South Korea, US begin naval drills amid nuclear tensions

USS San Francisco submarine at Jinhae naval base in Changwon, South Korea (1 Feb 2013) South Korea said the presence of the US nuclear sub would "send a message" to the North

South Korea and the US have begun three days of naval exercises in what is being seen as a show of force aimed at North Korea.

The scheduled drills, involving a US nuclear submarine, come after North Korea said it was planning to carry out its third test of a nuclear device.

The US and South Korea have promised "significant consequences" if it goes ahead with the underground explosion.

The North has criticised the naval drills as "war-mongering".

The exercises, taking place off the east coast of the Korean peninsula, involve live fire, naval manoeuvres and submarine detection drills.

Officials have stressed they were planned before the latest rise in tensions.

But South Korea's Joint Chiefs of Staff chairman Jung Seung-Jo said the presence of the nuclear-powered submarine USS San Francisco in the region "would itself serve as a message to North Korea".

'Final stages'

North Korea says its launch of a rocket in December was for the sole purpose of putting a satellite into orbit, but the US and North Korea's neighbours say it was a test of long-range missile technology banned under UN resolutions.
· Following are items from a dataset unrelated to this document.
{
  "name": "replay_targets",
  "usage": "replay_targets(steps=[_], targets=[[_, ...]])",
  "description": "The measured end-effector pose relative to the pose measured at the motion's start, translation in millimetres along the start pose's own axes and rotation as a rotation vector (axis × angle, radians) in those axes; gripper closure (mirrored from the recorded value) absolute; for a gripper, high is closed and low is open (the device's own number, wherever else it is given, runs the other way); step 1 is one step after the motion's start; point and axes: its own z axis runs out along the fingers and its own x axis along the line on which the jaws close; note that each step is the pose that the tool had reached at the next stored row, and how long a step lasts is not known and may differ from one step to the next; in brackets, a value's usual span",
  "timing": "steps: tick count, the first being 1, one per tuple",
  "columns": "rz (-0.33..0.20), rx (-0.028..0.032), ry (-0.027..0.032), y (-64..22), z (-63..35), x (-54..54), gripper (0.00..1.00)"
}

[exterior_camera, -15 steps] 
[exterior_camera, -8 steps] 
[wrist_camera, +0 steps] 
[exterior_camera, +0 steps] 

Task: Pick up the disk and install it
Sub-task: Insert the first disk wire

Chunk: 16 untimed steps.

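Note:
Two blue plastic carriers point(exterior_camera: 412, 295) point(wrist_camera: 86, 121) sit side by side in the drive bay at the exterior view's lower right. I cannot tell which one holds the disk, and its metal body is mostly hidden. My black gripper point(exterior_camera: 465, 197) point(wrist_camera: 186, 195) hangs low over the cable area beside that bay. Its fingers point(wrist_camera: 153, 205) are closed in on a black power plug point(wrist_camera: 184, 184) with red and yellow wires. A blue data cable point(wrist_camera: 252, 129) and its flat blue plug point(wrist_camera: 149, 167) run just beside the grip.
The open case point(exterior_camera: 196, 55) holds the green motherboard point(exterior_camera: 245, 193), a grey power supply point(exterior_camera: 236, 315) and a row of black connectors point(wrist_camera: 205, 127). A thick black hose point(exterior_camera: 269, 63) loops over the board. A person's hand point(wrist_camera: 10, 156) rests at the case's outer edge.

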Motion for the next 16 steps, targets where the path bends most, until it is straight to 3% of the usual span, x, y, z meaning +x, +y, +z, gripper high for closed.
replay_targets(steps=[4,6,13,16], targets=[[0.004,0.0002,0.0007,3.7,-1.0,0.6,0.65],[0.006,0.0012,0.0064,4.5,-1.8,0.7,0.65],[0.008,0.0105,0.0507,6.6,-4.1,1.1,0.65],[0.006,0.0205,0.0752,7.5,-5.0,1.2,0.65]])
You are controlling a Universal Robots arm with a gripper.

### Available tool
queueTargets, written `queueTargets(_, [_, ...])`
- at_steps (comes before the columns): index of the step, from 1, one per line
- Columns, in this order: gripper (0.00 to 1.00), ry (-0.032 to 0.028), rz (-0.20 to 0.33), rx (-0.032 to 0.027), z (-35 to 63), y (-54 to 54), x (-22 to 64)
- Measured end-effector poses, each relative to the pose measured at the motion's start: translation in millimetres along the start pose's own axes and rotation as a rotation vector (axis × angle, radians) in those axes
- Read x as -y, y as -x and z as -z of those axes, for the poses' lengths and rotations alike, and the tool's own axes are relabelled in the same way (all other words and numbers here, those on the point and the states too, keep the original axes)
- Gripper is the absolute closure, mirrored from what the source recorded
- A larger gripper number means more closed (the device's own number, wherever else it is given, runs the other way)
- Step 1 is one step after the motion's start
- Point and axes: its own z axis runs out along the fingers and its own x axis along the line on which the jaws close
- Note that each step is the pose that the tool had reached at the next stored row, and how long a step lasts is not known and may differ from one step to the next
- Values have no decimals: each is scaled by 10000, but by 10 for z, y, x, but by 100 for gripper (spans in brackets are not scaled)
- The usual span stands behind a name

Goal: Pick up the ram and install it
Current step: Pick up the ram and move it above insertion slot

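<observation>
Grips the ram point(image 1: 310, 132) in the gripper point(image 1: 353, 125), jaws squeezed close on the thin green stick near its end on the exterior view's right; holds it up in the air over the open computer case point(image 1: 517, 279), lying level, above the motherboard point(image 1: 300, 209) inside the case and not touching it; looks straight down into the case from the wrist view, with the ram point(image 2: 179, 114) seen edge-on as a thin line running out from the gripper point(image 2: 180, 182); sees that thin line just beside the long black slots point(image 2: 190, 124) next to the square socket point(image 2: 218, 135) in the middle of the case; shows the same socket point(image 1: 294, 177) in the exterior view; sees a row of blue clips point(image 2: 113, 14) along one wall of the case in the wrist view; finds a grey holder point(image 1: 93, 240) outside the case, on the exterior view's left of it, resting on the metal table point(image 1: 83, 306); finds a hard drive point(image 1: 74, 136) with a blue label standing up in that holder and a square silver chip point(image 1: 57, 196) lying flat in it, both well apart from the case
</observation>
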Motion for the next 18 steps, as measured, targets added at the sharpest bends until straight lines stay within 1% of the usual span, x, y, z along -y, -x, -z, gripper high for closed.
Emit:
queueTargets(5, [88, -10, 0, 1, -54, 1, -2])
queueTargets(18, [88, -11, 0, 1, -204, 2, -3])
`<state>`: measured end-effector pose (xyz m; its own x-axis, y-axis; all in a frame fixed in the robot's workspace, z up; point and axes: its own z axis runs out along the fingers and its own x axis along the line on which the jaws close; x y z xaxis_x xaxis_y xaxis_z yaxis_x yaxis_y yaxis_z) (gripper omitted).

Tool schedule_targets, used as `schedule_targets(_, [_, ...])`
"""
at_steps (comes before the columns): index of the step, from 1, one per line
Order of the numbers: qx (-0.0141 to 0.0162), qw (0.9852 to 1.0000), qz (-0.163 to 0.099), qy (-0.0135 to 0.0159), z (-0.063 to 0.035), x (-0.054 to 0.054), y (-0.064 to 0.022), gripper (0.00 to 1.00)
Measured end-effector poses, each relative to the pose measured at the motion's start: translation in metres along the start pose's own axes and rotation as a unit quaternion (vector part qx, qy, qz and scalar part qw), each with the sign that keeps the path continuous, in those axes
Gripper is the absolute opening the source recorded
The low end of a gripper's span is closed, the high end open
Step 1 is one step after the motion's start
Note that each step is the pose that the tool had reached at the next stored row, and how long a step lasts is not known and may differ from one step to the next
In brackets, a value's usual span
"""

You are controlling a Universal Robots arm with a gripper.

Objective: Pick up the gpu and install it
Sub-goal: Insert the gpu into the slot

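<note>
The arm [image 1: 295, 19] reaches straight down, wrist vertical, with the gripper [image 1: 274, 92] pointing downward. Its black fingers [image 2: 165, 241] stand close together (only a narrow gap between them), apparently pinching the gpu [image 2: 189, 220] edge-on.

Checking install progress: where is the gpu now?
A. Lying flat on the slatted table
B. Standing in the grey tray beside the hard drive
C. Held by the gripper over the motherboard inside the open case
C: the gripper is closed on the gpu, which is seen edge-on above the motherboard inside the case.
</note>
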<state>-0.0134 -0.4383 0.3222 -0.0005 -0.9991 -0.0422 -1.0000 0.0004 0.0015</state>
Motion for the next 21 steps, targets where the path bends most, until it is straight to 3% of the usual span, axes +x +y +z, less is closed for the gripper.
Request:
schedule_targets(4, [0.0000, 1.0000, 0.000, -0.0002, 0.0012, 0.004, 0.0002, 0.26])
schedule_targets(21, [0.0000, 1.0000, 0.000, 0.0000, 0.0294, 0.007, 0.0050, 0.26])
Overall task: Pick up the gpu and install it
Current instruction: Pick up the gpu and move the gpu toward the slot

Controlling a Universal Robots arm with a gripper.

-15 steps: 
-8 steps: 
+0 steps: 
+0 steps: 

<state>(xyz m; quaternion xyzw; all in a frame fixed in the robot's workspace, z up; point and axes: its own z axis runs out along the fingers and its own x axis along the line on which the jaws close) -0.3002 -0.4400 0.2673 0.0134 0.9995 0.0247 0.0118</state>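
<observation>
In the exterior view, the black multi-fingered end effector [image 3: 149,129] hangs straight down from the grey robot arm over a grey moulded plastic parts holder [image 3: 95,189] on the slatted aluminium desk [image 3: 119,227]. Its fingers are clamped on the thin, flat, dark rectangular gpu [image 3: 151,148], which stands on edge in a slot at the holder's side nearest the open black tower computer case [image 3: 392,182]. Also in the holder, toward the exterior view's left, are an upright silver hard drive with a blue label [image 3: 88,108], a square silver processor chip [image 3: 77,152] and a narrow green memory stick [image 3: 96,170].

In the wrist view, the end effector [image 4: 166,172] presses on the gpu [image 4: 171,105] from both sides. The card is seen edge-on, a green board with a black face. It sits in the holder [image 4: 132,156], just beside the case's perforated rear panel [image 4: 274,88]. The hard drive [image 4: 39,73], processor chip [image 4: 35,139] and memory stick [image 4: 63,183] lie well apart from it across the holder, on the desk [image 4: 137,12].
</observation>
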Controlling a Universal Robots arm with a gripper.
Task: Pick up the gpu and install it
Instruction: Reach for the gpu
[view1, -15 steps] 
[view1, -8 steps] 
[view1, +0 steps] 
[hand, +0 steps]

After the UN Security Council voted to increase its sanctions against Pyongyang, it announced plans to carry out what it described as a "high level" nuclear test, aimed at it "arch enemy", the US.

South Korean officials say they believe North Korea is now in the final stages of preparing for the test.

"We assess that North Korea has almost finished preparations for conducting a nuclear test any time and all that's left is North Korea making a political decision," defence ministry spokesman Kim Min-seok told reporters on Monday.

Satellite images have shown the tunnels which have been dug into the mountainside at the test site being sealed off, and camouflage netting being put in place.

On Sunday, North Korean leader Kim Jong-un held a high-level meeting at which he made what the country's media said was a "historic" speech.

The meeting discussed "bringing about a great turn in bolstering military capability", said the state news agency KCNA, without giving further details.

Meanwhile, diplomatic efforts are continuing to dissuade the North from going ahead.

As one his first acts on becoming the new US secretary of state, John Kerry spoke to his South Korean counterpart Kim Sung-hwan at the weekend.

The US State Department said the two men had agreed on "the need to ensure that (North Korea) understands that it will face significant consequences from the international community if it continues its provocative behaviour".

In Beijing, South Korean nuclear envoy Lim Sung-nam met Chinese counterpart Wu Dawei and urged China to exert pressure on Pyongyang not to go ahead with the test, Yonhap news agency reported.